• _Exercise_: Reproduce the records below exactly, but only between the lines holding "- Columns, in" and "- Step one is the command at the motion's", inclusive.

Items from a data source
# # # # # # #

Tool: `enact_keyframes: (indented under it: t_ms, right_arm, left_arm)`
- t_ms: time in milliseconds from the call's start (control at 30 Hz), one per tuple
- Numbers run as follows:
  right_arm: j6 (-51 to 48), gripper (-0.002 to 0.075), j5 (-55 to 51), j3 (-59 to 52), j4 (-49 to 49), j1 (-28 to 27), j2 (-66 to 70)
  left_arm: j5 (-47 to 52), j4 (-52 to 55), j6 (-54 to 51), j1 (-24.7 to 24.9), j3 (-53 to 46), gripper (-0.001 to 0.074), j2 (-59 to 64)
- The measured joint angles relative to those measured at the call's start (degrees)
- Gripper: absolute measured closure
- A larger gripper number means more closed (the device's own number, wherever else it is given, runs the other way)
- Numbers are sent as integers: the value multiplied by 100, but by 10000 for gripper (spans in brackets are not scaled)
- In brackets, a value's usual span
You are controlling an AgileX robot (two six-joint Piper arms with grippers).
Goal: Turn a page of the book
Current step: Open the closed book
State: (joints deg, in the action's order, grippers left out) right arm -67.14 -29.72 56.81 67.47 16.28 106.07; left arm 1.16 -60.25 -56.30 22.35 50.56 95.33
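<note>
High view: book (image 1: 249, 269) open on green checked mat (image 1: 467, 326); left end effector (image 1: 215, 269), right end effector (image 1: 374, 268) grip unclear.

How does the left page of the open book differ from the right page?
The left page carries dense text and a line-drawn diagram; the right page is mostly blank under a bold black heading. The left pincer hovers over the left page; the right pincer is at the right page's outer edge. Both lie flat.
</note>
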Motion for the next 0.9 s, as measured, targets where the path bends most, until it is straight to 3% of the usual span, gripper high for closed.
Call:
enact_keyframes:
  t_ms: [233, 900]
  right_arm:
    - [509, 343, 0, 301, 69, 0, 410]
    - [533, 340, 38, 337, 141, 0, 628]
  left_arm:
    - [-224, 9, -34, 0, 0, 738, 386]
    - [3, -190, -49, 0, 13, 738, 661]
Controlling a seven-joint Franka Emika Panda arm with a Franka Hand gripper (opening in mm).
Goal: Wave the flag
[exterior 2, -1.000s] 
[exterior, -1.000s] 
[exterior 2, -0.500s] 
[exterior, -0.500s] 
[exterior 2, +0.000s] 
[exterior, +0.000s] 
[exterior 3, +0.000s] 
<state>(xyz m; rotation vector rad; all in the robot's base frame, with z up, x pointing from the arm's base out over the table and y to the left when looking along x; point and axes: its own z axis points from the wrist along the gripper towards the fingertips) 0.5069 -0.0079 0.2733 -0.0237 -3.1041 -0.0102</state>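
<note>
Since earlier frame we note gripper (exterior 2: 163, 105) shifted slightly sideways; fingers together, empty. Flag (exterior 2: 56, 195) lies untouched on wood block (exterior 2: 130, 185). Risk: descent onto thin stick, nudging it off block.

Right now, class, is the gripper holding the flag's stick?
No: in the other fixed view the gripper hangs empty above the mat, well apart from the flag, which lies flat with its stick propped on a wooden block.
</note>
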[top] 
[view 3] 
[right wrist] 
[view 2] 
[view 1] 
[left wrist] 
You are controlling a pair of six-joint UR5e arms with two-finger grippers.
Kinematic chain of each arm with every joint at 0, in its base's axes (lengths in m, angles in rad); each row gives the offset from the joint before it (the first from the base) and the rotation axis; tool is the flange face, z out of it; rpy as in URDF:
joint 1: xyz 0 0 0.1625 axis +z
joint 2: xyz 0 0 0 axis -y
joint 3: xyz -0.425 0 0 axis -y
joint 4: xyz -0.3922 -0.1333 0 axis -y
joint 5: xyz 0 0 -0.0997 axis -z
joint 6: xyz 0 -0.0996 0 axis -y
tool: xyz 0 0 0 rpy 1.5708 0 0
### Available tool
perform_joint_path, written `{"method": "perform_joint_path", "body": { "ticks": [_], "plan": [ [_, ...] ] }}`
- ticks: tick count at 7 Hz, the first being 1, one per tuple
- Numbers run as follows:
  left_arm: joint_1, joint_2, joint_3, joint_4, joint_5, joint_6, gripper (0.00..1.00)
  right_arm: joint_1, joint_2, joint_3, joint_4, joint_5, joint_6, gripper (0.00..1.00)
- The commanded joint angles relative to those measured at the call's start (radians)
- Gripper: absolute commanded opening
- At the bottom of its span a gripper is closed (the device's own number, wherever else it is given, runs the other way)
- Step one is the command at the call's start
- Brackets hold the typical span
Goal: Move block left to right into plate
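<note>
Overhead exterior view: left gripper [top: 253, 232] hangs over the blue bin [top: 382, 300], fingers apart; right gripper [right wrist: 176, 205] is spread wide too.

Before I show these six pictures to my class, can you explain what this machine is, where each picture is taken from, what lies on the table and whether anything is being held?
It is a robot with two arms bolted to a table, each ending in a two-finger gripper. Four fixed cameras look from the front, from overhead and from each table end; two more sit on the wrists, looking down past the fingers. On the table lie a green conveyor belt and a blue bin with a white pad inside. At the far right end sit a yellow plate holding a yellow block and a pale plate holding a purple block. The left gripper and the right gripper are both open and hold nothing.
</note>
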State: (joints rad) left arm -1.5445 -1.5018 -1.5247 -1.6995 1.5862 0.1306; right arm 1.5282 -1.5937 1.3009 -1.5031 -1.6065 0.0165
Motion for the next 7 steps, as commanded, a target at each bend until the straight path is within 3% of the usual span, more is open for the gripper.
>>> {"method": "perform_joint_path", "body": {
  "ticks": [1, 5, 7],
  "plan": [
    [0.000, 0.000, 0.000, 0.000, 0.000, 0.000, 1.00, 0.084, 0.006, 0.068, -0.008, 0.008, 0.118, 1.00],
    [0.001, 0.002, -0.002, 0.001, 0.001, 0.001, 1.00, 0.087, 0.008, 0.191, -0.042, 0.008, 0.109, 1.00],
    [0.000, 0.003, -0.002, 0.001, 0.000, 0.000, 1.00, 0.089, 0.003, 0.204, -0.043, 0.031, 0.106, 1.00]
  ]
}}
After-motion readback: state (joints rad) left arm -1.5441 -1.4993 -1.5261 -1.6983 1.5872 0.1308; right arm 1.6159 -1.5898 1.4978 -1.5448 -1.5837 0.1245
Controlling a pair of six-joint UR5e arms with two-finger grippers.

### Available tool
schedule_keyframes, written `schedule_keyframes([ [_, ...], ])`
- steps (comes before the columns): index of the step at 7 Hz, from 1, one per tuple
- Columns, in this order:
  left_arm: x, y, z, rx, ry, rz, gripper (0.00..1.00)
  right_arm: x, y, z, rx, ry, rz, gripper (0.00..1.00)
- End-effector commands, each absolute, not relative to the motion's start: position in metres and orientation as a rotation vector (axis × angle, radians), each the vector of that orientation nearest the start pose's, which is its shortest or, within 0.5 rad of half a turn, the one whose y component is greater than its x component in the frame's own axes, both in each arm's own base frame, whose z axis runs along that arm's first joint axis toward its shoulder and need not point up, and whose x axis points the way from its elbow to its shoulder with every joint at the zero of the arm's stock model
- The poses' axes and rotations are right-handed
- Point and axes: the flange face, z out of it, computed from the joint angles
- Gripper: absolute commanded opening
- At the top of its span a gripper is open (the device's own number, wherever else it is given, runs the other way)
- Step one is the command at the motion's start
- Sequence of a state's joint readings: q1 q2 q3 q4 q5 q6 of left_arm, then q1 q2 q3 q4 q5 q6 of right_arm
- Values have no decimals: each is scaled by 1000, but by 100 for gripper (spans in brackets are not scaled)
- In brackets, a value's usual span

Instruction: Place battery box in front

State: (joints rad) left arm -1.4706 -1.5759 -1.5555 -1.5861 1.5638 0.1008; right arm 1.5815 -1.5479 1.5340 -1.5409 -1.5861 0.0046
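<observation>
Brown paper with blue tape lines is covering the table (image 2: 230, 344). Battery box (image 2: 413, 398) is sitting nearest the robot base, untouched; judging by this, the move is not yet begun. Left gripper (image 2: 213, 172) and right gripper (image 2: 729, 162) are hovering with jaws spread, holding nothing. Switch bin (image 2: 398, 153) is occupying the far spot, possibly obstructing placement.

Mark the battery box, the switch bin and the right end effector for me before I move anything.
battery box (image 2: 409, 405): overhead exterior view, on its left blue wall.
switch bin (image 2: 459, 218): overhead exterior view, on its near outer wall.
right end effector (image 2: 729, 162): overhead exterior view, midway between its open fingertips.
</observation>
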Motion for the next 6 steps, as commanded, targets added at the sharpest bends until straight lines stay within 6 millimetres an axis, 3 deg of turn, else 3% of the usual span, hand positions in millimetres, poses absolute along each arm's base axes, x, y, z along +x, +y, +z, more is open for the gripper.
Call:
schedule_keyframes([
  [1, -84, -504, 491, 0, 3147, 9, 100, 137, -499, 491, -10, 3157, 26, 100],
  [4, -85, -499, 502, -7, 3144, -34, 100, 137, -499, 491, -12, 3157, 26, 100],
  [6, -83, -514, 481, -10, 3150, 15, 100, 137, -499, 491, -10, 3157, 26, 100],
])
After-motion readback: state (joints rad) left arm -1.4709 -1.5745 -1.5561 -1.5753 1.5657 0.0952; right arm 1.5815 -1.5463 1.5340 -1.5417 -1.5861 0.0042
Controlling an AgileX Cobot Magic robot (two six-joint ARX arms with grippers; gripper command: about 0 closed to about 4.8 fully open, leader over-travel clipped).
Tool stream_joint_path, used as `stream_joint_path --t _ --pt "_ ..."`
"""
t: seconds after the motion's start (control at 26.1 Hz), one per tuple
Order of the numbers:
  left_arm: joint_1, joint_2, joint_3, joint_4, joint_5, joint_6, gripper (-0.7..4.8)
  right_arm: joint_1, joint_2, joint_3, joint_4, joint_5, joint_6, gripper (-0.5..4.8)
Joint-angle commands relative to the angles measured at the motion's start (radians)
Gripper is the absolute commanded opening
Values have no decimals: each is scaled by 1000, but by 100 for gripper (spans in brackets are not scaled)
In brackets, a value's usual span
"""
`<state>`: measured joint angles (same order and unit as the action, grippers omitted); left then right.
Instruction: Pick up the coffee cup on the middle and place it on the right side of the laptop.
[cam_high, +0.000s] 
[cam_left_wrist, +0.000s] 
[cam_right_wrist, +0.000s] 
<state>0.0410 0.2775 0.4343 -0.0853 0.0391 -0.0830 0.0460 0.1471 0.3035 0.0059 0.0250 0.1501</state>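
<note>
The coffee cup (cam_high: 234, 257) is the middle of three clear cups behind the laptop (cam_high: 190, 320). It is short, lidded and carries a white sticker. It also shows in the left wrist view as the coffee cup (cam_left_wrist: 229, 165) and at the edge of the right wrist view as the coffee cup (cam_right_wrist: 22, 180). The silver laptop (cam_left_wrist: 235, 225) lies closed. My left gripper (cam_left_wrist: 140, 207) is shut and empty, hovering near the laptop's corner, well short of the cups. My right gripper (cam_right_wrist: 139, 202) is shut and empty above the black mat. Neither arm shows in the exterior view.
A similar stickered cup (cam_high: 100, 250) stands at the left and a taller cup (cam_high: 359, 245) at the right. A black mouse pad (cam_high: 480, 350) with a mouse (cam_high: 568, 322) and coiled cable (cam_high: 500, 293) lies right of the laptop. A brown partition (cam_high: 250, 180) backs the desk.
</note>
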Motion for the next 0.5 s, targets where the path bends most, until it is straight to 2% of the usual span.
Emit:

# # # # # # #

• _Result for this exercise_:
- Columns, in this order:
  left_arm: x, y, z, rx, ry, rz, gripper (0.00..1.00)
  right_arm: x, y, z, rx, ry, rz, gripper (0.00..1.00)
- End-effector commands, each absolute, not relative to the motion's start: position in metres and orientation as a rotation vector (axis × angle, radians), each the vector of that orientation nearest the start pose's, which is its shortest or, within 0.5 rad of half a turn, the one whose y component is greater than its x component in the frame's own axes, both in each arm's own base frame, whose z axis runs along that arm's first joint axis toward its shoulder and need not point up, and whose x axis points the way from its elbow to its shoulder with every joint at the zero of the arm's stock model
- The poses' axes and rotations are right-handed
- Point and axes: the flange face, z out of it, computed from the joint angles
- Gripper: absolute commanded opening
- At the top of its span a gripper is open (the device's own number, wherever else it is given, runs the other way)
- Step one is the command at the motion's start

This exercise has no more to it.